He made the paralyzed walk again and is even said to have brought someone back from the dead. More than two years after his death, it was exposed how Nigerian televangelist TB Joshua staged his “miracles” and lured millions of people to his church.

Sunday January 14, 2024 at 4:46 PM

Temitope Balogun Joshua, who died in 2021 at the age of 57, founded his Synagogue Church of All Nations, simply called Scoan, in Lagos, Nigeria, more than thirty years ago. In no time, the preacher attracted millions of believers to his church, a meteoric rise that was credited to his self-proclaimed divine powers and his supposed ability to heal the sick and make the paralyzed walk again.

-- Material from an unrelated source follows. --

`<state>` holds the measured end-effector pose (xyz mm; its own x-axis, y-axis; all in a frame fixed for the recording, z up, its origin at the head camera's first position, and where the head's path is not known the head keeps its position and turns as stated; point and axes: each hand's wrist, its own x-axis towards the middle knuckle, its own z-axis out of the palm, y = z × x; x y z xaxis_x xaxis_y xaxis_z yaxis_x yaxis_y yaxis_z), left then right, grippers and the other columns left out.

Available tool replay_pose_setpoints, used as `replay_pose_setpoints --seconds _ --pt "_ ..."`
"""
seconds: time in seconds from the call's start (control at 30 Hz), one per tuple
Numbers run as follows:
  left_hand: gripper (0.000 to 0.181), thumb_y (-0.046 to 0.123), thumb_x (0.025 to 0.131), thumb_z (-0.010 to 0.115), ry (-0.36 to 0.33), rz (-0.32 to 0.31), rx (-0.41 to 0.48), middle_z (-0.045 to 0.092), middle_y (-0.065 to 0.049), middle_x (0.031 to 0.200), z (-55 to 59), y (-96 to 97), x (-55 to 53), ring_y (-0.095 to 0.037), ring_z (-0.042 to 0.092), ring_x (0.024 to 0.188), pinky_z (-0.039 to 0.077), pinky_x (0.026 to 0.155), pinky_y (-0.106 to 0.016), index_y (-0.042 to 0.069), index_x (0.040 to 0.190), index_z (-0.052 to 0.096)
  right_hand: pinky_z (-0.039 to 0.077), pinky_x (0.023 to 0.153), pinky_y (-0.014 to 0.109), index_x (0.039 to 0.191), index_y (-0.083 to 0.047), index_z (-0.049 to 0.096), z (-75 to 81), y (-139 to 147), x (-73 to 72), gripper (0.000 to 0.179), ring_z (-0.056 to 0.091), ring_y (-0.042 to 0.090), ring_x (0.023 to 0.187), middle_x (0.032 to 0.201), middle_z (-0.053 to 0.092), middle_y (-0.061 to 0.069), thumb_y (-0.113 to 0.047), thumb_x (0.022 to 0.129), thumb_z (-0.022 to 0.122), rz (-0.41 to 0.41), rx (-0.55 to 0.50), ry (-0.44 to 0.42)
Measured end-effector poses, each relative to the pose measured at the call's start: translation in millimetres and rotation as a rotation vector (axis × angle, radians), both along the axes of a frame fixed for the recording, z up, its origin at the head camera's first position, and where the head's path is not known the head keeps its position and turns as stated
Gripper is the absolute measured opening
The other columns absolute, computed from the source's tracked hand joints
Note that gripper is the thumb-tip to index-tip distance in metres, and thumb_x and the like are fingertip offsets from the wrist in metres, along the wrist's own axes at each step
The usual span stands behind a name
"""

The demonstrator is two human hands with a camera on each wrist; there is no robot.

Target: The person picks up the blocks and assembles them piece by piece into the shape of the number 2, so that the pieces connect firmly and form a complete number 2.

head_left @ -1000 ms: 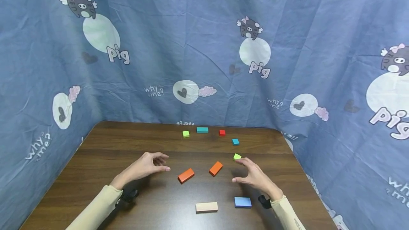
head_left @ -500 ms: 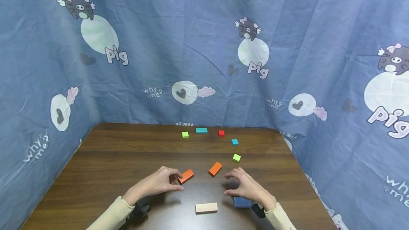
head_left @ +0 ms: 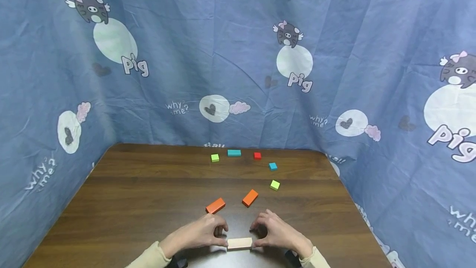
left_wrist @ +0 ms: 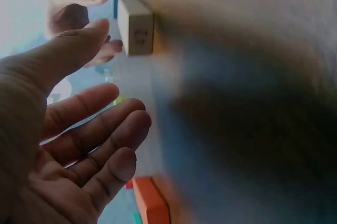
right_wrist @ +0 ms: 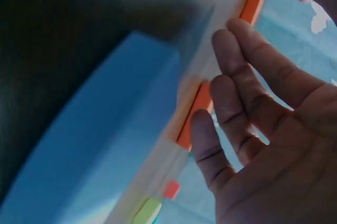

His theatrical healings, which reportedly even brought someone back from the dead, were filmed and the footage was then sent to churches around the world. His empire grew into one of the most successful Christian networks in the world, millions of people in Europe, America, Southeast Asia and Africa followed all his alleged miracles, his YouTube channel received hundreds of millions of views.

But Joshua was a fraud. Now he is accused of sexually abusing and abusing believers – including children – for almost twenty years. Large-scale investigation by the British public broadcaster BBC has now exposed how the preacher managed to mislead his followers all these years.

The Emergency Department: An exclusive department of Scoan, responsible for making the so-called miracles seem real. Here the sick who came to be healed were first screened. The department, consisting of a small group of confidants, decided who would be filmed. “Every cancer patient was sent away,” says former department head Agomoh Paul. “People with normal open wounds were brought in and presented as cancer patients.” Medicines: every foreign visitor who came to the church to be healed had to fill out a medical report and say, among other things, which medicines they were receiving at that time. They were then told to stop taking that medication, although Joshua would order pharmacists to purchase the same drug that was put into the patients’ “fruit drinks” without their knowledge. Brainwashing: Tash Ford, a now 49-year-old woman who moved to Lagos from South Africa in 2001 in the hope of healing her failing kidney, was told to stop taking her medication. For a moment she truly believed she had been cured, until a few weeks later she developed kidney failure again. “I never had any doubts, I really thought we were seeing miracles and couldn’t believe what I was seeing. I saw someone get up from a wheelchair and walk. But we were clearly manipulated. The chosen followers were also told to greatly exaggerate their problems.” Bribes: Some disciples have now testified that they paid people to pretend they were sick. When they had to perform healings in countries outside Nigeria, they went to the poorer parts of a city to find people who would stage something in exchange for a few cents. Fake medical certificates: the “miracles” broadcast to millions of people regularly contained medical reports stating that the patients had been cured of diseases such as cancer. Doctors were even interviewed on camera to confirm the recoveries. But as early as 2000, a Nigerian journalist reported that the medical certificates were fake. “Everything was staged by the evil genius Joshua,” said Agomoh Paul.Video manipulation: the “miracles” were edited to make it seem as if the supposed healing had taken place immediately, but in reality the videos were recorded months or even a year apart .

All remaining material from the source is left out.